▶ _Instructions for the task_
Look through the records, and whenever a line includes the word "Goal", copy it.

=-=-=

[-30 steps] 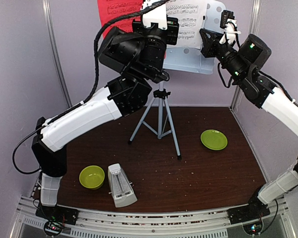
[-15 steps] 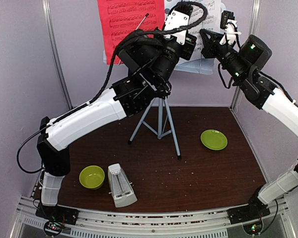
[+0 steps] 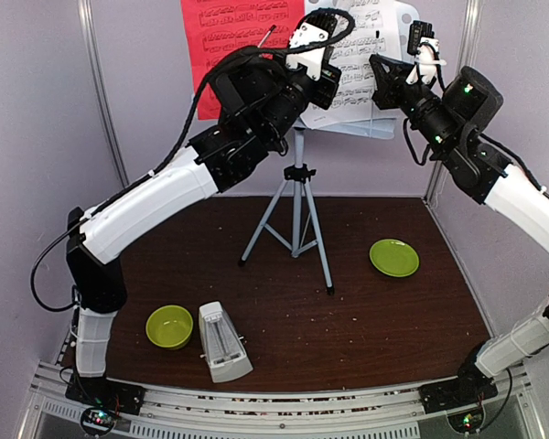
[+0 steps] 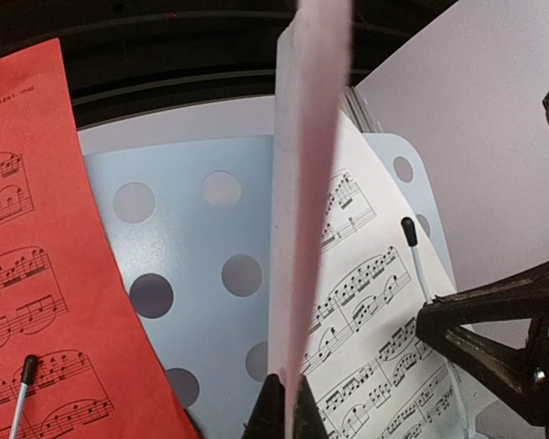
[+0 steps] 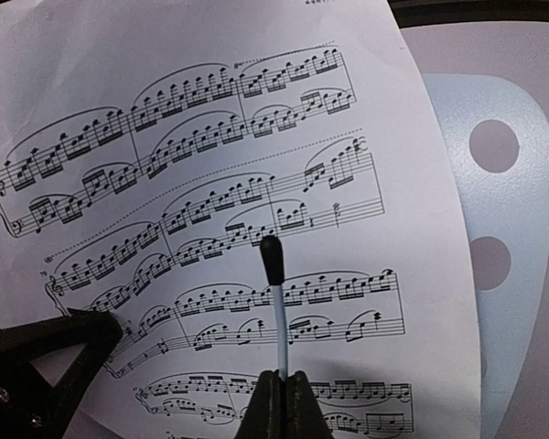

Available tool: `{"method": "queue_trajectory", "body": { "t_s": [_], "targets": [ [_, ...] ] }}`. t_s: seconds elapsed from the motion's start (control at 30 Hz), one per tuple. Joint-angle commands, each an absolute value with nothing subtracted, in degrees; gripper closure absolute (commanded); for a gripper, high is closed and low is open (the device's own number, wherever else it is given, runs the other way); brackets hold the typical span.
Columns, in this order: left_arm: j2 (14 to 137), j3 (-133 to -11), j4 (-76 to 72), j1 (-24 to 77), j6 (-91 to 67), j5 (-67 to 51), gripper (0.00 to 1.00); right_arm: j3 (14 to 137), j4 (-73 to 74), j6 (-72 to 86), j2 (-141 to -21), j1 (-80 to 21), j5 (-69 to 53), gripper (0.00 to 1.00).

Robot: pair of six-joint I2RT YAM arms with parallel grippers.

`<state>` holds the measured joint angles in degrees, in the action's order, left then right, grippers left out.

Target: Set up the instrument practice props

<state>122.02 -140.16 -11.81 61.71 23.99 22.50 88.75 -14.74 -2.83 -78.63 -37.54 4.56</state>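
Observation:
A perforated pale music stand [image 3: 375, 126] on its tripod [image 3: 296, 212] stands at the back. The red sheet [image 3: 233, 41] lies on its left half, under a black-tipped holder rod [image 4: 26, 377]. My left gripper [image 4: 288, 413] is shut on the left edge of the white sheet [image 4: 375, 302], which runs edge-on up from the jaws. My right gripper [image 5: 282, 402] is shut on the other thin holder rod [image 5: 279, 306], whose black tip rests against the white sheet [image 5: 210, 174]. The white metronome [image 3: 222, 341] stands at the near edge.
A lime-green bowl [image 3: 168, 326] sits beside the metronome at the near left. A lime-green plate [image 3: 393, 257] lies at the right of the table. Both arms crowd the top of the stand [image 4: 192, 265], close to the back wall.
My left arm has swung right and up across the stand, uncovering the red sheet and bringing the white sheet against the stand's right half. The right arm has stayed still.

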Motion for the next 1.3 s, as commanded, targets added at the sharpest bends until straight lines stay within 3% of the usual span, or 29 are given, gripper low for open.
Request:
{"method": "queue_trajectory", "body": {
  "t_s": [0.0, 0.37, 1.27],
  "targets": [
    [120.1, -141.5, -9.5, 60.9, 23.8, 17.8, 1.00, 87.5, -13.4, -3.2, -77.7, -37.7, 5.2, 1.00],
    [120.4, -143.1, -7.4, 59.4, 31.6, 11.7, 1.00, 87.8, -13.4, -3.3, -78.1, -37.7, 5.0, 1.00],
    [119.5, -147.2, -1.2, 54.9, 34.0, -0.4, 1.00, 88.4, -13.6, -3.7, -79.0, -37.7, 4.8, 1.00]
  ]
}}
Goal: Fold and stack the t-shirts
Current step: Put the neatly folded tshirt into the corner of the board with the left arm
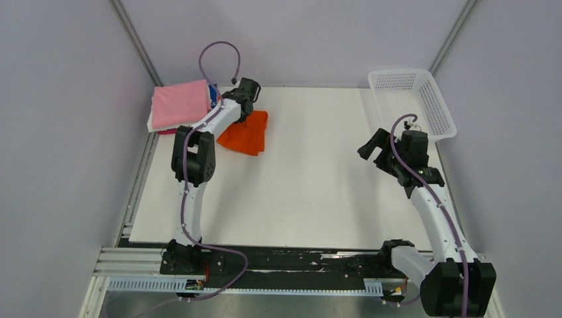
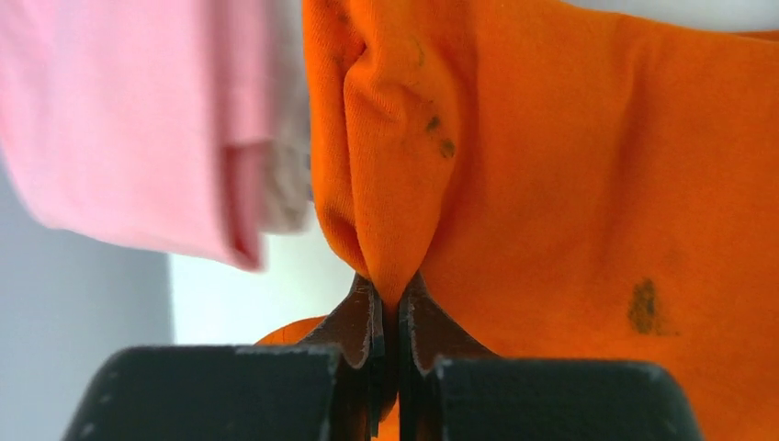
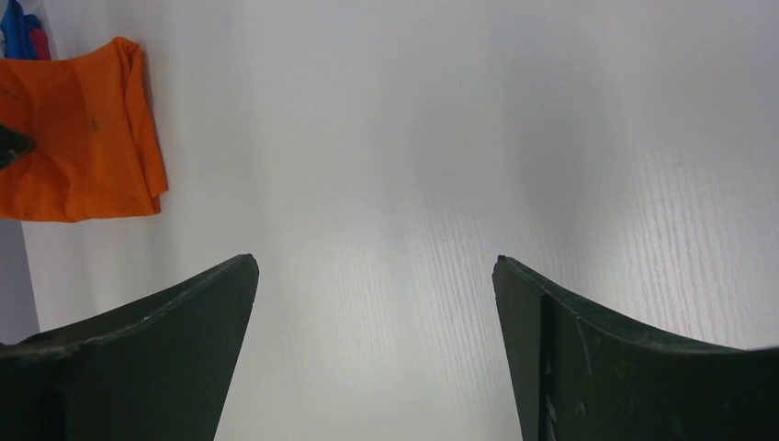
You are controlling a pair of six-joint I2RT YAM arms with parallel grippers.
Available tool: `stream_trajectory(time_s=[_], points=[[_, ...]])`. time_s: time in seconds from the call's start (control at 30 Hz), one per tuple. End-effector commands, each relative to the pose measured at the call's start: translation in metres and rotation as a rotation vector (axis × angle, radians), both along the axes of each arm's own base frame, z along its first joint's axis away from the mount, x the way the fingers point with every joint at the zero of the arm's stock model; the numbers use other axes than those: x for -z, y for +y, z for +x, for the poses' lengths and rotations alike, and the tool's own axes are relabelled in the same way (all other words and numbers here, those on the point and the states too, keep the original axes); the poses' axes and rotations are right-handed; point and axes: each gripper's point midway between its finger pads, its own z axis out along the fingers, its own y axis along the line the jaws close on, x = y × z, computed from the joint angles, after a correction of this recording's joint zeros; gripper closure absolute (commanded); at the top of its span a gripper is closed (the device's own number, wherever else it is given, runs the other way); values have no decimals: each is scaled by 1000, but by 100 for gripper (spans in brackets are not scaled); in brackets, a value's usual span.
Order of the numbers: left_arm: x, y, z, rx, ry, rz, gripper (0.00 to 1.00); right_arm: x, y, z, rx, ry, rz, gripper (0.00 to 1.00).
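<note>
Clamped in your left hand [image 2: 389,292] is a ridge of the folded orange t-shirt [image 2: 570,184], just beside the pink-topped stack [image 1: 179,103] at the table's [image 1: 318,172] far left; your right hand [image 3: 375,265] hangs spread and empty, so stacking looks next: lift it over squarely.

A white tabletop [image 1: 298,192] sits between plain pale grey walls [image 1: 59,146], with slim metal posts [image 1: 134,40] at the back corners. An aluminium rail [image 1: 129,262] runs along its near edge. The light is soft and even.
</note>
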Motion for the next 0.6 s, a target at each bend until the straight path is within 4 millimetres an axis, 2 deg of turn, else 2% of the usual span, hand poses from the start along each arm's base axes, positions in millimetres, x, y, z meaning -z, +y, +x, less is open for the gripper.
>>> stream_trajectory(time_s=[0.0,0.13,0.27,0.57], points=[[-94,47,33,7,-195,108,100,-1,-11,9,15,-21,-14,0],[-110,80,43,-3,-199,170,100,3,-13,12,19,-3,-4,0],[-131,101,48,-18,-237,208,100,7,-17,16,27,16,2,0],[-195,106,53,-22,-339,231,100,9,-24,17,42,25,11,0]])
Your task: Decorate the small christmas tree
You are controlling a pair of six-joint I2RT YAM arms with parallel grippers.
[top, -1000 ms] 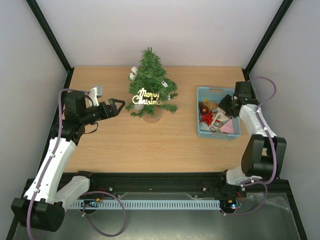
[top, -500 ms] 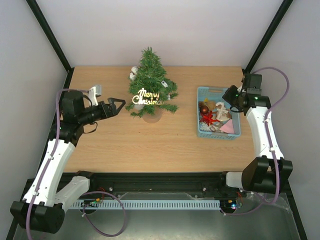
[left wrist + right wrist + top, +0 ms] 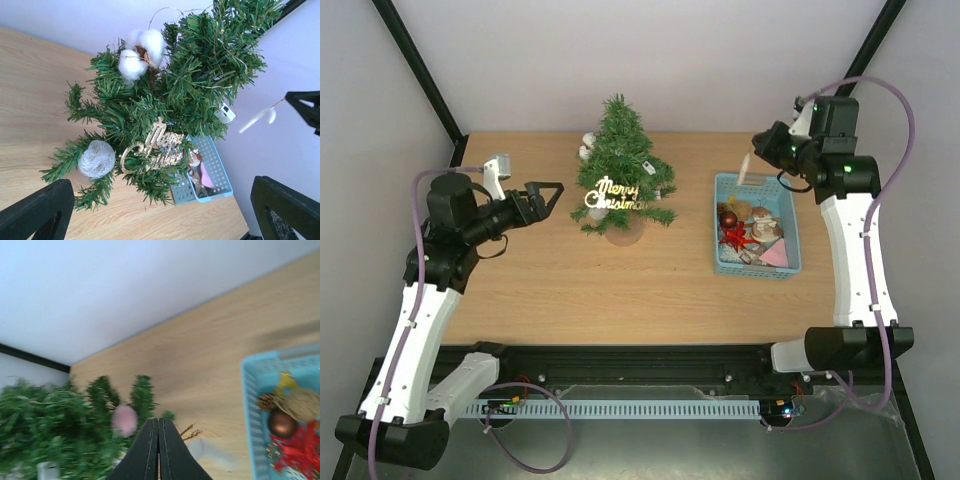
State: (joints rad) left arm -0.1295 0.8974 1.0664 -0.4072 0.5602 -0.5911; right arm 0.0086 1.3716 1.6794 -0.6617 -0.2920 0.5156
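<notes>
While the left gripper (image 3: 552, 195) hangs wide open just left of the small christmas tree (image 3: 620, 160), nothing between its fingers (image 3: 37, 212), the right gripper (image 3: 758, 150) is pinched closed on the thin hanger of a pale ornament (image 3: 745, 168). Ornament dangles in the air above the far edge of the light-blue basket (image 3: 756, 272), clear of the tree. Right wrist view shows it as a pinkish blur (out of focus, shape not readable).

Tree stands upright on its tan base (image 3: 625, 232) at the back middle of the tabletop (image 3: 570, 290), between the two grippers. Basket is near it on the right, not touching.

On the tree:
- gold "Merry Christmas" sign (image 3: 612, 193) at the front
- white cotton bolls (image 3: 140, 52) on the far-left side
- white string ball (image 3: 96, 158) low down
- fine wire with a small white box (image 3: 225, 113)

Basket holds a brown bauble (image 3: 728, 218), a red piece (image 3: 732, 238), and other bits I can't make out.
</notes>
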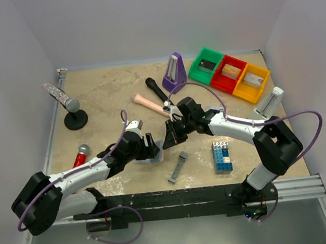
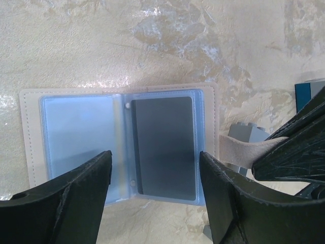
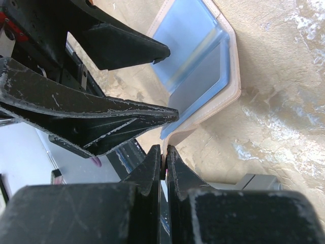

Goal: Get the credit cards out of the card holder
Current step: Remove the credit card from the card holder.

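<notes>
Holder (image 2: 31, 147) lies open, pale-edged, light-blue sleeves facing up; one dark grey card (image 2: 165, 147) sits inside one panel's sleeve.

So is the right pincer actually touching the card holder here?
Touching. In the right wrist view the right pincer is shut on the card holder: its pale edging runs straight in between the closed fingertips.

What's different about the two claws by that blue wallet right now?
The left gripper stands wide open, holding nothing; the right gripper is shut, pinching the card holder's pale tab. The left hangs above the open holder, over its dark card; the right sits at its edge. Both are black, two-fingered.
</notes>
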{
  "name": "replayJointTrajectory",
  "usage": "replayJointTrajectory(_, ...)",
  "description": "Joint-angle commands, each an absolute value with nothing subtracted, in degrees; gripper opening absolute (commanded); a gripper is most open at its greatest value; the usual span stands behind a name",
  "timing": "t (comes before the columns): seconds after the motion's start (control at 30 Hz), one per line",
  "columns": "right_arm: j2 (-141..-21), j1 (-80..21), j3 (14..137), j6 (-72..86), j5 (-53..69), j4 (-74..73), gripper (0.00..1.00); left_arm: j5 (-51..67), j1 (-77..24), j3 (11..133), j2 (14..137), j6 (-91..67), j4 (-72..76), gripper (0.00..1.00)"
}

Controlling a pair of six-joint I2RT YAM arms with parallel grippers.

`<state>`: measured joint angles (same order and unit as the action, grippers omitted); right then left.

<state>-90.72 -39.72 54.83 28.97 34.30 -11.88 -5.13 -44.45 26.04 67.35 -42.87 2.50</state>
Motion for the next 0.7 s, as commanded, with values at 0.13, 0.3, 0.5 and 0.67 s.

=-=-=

▶ _Written response_
Goal: Fold and stack the t-shirts
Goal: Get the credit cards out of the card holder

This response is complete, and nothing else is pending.